Местность заметно поднимается, разлив половодья остался позади. Челн быстро скользит по узкой извилистой речке. Степан Максимович, широко загребая веслом, круто поворачивает и пристает к берегу. Мы закидываем за спины ружья, нагружаемся сумками и шагаем по едва заметной тропке к избе. Небольшая черная собака встречает нас звонким лаем. На покосившееся крыльцо из низенькой двери вылезает высокий человек с черной бородой. Он стоит неподвижно, внимательно и настороженно смотрит на нас.
— Бывай здоров, Кузьма Петрович, — говорит ему Новиков-Прибой. — Узнаешь?
— Ляксей Силыч! — всплескивает руками мордвин. — Когда приехал? — И, сунувшись в дверь, кричит: — Самовар готовьте!
Утренние и вечерние зори, ласковые солнечные дни, призывное кряканье подсадной утки, сиплые голоса селезней, гулкие выстрелы и здесь наполняют наши дни охотничьей страстью и ощущением радости жизни. Мы встаем в два часа ночи, выпиваем по кружке молока и отправляемся на охоту. Возвращаемся в десять-одиннадцать часов утра, обедаем и спим. Новиков-Прибой ложится возле стога на солнечном припеке и мгновенно засыпает. Я завидую этой его способности: в любом положении, в любой час дня и ночи стоит только ему прилечь — и он уже спит. Просыпается он отдохнувшим и бодрым, опять готовым без устали шагать по болотам или чутко сидеть в шалаше.
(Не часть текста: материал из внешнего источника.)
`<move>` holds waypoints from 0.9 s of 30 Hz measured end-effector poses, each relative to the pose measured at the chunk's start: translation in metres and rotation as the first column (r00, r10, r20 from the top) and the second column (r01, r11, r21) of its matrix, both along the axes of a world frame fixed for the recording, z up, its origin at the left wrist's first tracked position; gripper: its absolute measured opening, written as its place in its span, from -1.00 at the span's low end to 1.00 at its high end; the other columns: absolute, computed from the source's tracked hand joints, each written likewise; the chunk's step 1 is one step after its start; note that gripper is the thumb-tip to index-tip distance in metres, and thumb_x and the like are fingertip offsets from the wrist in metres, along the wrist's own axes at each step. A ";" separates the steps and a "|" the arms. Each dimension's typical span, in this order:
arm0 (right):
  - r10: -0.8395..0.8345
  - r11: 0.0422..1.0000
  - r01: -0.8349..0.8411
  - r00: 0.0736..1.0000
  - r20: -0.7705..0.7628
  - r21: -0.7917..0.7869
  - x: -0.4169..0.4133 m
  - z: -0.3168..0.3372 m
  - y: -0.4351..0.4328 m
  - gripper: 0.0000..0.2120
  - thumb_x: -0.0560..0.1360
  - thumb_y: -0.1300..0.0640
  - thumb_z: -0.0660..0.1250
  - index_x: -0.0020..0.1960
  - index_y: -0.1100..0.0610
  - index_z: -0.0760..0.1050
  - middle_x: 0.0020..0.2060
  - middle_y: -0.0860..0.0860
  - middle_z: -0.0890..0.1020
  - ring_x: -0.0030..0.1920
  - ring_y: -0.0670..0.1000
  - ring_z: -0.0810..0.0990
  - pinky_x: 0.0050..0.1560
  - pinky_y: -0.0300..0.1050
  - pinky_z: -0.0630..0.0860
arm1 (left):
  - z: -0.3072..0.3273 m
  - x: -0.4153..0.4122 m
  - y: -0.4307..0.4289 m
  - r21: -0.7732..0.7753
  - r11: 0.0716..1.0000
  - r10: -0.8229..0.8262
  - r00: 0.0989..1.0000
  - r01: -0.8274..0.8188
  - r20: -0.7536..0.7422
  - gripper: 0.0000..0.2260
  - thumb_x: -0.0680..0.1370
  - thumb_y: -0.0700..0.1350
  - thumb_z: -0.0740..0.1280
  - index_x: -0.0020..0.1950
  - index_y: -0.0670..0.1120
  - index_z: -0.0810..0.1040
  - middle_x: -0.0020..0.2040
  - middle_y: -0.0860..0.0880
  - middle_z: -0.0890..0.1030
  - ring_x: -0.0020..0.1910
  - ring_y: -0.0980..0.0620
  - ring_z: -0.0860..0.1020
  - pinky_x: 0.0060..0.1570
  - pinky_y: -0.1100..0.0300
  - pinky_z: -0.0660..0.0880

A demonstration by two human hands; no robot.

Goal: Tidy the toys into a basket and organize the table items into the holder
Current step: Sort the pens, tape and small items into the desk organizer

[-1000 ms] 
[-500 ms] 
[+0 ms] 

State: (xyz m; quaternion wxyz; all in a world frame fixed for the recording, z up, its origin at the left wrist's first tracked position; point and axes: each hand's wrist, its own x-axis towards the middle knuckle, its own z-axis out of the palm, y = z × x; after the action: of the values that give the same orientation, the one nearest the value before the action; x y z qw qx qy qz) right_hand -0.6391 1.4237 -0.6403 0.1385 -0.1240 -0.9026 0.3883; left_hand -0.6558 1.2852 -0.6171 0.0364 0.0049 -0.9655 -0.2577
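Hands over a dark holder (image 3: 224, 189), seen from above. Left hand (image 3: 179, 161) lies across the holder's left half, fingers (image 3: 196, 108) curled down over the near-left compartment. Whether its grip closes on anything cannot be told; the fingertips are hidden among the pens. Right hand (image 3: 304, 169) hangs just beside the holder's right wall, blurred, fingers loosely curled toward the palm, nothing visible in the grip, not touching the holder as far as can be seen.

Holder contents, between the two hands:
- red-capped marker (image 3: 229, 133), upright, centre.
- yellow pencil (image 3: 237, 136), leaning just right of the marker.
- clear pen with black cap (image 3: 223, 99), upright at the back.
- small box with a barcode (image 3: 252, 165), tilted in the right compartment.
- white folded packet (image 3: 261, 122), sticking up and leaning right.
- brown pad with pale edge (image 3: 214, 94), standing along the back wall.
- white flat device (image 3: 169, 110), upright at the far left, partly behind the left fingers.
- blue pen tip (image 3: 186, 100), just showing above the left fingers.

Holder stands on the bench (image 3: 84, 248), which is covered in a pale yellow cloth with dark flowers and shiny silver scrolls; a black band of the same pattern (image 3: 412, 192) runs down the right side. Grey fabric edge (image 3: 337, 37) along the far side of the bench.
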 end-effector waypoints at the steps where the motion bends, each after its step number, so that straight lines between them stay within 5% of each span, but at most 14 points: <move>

Он не пропускает ни одной утренней и вечерней зари, но я иногда не хожу на охоту, разговариваю с Косовым, слушаю его рассказы о стародавней и теперешней жизни. С любопытством приглядываюсь к этому лесному человеку. Он напоминает мне лося: такой же осторожный, сухой, сильный и ловкий. Огромные кисти его рук похожи на лопаты, корявые пальцы грубы и темны, как сучки дуба. Веет от него чем-то давно ушедшим в прошлое.